Sob certo ponto de vista, é correto afirmar que o 
praticante de yoga é uma pessoa diferente ( não no 
sentido de iluminação, sabedoria etc.) - É diferente porque tem 
a disciplina suficiente para investir por si só no 
processo da sua cura através do desafio a si mesmo na 
quebra de seus padrões básicos. É necessário desapego de 
crenças , exame profundo de si mesmo através do trabalho 
corporal. Você aprende a se liberar de opiniões formadas 
a respeito do próprio corpo através do ato de estar 
presente no que faz, atento e disciplinado.  

 A maioria das pessoas espera sempre respostas externas, 
gosta de se entregar nas mãos dos outros e espera 
sempre que alguém ou alguma coisa os cure. No yoga o 
processo é ao contrário. Você aprende a não depender do 
exterior, a não depender da "autoridade" externa e este 
processo é aparentemente contraditório porque vai 
contra os muitos anos da filosofia geradora dos padrões 
de pensamentos nos quais fomos educados e que
nos formaram e condicionaram dentro de certos limites. 
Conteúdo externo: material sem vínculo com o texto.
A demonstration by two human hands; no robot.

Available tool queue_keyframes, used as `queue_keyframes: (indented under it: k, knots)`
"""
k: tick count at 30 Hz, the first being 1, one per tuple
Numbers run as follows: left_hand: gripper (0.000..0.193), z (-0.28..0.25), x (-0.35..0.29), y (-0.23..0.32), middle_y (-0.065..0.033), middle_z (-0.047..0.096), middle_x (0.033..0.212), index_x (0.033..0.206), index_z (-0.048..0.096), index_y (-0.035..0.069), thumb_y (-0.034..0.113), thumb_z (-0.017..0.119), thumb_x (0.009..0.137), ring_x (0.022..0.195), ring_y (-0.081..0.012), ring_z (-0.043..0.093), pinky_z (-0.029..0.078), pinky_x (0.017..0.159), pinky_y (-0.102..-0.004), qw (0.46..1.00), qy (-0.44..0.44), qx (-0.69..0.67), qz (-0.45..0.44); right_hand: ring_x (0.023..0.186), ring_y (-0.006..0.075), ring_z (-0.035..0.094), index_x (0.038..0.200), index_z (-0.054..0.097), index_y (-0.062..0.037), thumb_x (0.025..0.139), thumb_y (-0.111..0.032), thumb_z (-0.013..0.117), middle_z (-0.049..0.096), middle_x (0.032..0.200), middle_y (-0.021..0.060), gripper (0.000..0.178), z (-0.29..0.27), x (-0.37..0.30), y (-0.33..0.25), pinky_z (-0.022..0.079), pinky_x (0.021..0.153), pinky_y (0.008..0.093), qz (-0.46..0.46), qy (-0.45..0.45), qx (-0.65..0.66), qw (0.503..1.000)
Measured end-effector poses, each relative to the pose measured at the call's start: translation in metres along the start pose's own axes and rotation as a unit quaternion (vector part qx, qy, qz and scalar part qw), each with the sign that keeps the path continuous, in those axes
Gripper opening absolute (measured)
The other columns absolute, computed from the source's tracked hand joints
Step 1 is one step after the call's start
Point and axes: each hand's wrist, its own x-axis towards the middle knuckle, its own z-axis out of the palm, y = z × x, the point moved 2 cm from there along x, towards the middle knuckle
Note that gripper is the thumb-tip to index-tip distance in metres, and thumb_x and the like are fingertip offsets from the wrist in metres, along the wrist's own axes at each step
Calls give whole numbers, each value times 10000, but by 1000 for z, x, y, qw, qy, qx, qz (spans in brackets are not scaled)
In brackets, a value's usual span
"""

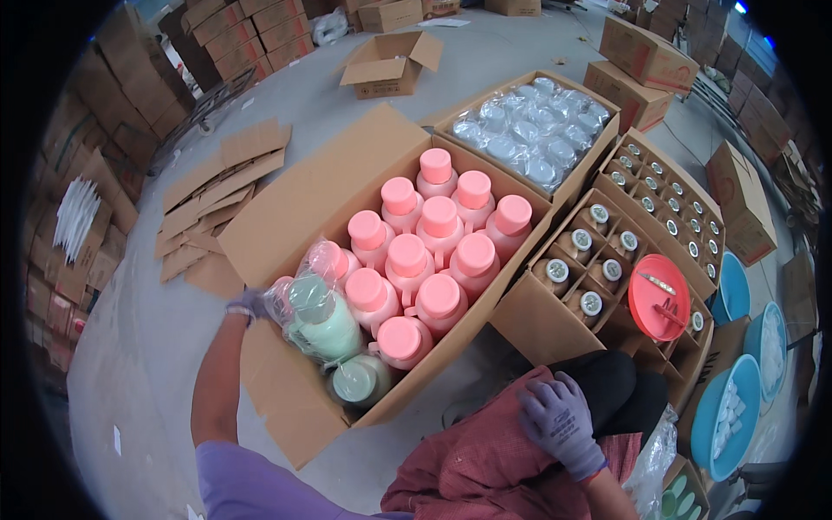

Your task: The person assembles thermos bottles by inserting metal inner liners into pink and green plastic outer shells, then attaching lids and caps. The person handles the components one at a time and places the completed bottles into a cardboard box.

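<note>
My left hand (249,305), in a grey glove, is at the left side of an open carton (260,364). It is beside a clear plastic bag (276,303) around a mint-green bottle (328,325); its fingers are mostly hidden. This bottle leans among rows of pink bottles (407,260) with handles and round lids. A second mint-green bottle (357,381) stands in the near corner. My right hand (559,416), gloved too, rests empty on the dark red cloth (477,451) over my lap, fingers loosely apart.
Behind stands a carton of bagged pale-blue pieces (537,130). On the right, divided cartons (537,321) hold silver-topped flasks (592,303), with a red tray (646,299) on top. Blue basins (724,451) stand farther right. Cardboard sheets (217,199) lie left on the floor.
</note>
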Motion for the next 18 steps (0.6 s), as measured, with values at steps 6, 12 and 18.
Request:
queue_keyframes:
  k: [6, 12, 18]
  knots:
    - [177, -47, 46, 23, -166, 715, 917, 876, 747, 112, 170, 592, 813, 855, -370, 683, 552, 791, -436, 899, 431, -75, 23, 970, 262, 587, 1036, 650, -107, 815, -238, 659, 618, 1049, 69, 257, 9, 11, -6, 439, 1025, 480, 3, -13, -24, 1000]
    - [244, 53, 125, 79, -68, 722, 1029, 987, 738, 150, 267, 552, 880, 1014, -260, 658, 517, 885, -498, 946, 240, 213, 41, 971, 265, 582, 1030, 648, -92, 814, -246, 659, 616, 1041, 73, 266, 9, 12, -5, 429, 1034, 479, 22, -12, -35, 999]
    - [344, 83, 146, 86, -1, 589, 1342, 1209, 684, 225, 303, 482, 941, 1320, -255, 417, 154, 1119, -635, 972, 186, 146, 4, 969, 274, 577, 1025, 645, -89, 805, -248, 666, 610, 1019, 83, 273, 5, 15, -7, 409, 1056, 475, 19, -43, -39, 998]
Alguns destes padrões afirmam, e neles cremos, que esta
tentativa de libertação da autoridade externa, ou seja, 
o estado de negação, ameaça a estrutura da personalidade 
a tal ponto que poderia levar o indivíduo à loucura. Toda a 
tentativa de libertação, seja ela qual for, tem imediatamente 
a ação das forças contrárias. A libertação de padrões de 
pensamento como ponto de partida da cura é o 
pressuposto básico do yoga. O praticante precisa ter esta
consciência e isto, vai imediatamente coloca-lo na 
"contra-mão" do que já está estabelecido e aceito por todos.
Fazer yoga é uma coisa, viver em Yoga é algo que exige muito mais.